## Information provided

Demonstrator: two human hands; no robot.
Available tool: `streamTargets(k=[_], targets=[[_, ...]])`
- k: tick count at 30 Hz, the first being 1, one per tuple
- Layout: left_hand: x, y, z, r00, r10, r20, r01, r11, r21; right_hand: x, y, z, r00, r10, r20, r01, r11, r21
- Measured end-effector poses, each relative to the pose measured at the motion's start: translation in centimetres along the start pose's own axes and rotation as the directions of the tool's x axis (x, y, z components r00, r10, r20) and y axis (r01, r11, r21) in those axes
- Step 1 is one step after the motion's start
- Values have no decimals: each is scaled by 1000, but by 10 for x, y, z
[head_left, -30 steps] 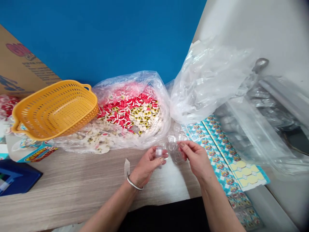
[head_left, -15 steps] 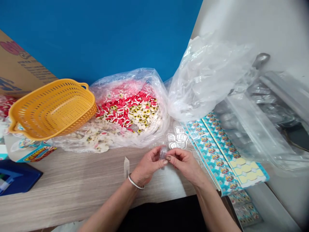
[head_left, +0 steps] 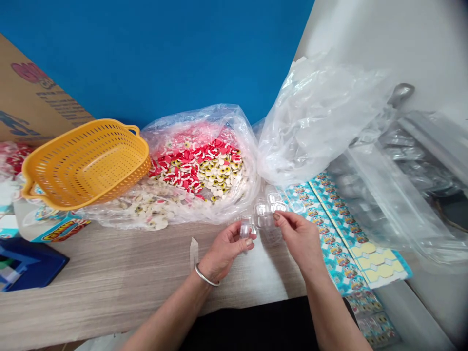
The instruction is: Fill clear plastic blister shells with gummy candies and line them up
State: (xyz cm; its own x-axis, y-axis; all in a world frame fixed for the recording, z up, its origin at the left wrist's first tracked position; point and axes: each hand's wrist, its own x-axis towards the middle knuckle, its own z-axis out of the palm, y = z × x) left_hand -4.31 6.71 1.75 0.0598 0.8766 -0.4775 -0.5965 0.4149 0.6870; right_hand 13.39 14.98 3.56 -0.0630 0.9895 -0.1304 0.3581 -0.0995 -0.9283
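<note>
My left hand (head_left: 234, 246) is closed around a small clear plastic container (head_left: 245, 229), held upright between thumb and fingers just above the table. My right hand (head_left: 298, 236) is to its right, thumb and forefinger pinched at the edge of a clear plastic shell (head_left: 262, 217). More clear plastic shells (head_left: 276, 197) lie behind it; their outlines run together. Beyond my hands lies an open clear bag (head_left: 250, 187) full of red-and-white lip-shaped and eyeball-shaped candies (head_left: 219, 175).
A yellow perforated basket (head_left: 87, 163) rests at the left, partly over the bag. On the right are printed card sheets (head_left: 340, 234), a crumpled clear bag (head_left: 310, 122) and a clear tub (head_left: 373, 170). A blue holder (head_left: 32, 265) and a paper strip (head_left: 193, 251) sit on the table (head_left: 127, 273).
My right hand has moved right, away from my left, and now pinches a clear shell. My left hand keeps its small container. The view has shifted slightly.
</note>
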Motion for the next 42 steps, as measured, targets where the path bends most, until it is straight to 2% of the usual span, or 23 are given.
streamTargets(k=[2, 4, 5, 7, 12, 19, 25, 33, 38, 42], targets=[[2, -4, -1, 1000, 17, 9, -18, 1000, 19, -8, -3, 6, 985, -20, 169, 16, 1000, 26], [4, -7, -1, 999, 36, 10, -36, 999, 34, -16, -5, 14, 931, -15, 363, -28, 993, 111], [4, -8, -1, 999, 40, 9, -40, 998, 37, -20, -6, 17, 906, -11, 424, -54, 989, 141], [4, -7, 0, 999, 37, 8, -37, 999, 26, -23, -7, 20, 885, 2, 466, -90, 982, 166], [1, -3, 2, 997, 20, 72, -16, 998, -57, -20, -10, 17, 881, 39, 472, -138, 975, 175], [4, -10, 2, 999, 31, 20, -31, 999, 12, -21, -13, 19, 877, 32, 480, -149, 966, 209], [0, -4, 4, 995, 14, 101, -5, 996, -85, -20, -7, 18, 884, 66, 462, -177, 963, 202], [3, -8, 3, 998, 30, 48, -30, 1000, -5, -20, -4, 19, 888, 66, 455, -178, 962, 207], [0, -6, 4, 996, -3, 90, 7, 999, -40, -22, -9, 20, 889, 69, 452, -191, 954, 231], [-2, -5, 6, 997, -24, 71, 29, 997, -73, -22, -9, 19, 892, 50, 449, -161, 964, 212]])
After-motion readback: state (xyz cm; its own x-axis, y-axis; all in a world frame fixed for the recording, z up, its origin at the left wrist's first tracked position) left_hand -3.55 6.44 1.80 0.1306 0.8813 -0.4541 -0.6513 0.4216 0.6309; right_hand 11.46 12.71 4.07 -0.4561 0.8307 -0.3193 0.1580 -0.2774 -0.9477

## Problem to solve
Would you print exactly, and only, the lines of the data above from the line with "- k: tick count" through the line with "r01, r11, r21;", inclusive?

## Reply
- k: tick count at 30 Hz, the first being 1, one per tuple
- Layout: left_hand: x, y, z, r00, r10, r20, r01, r11, r21; right_hand: x, y, z, r00, r10, r20, r01, r11, r21

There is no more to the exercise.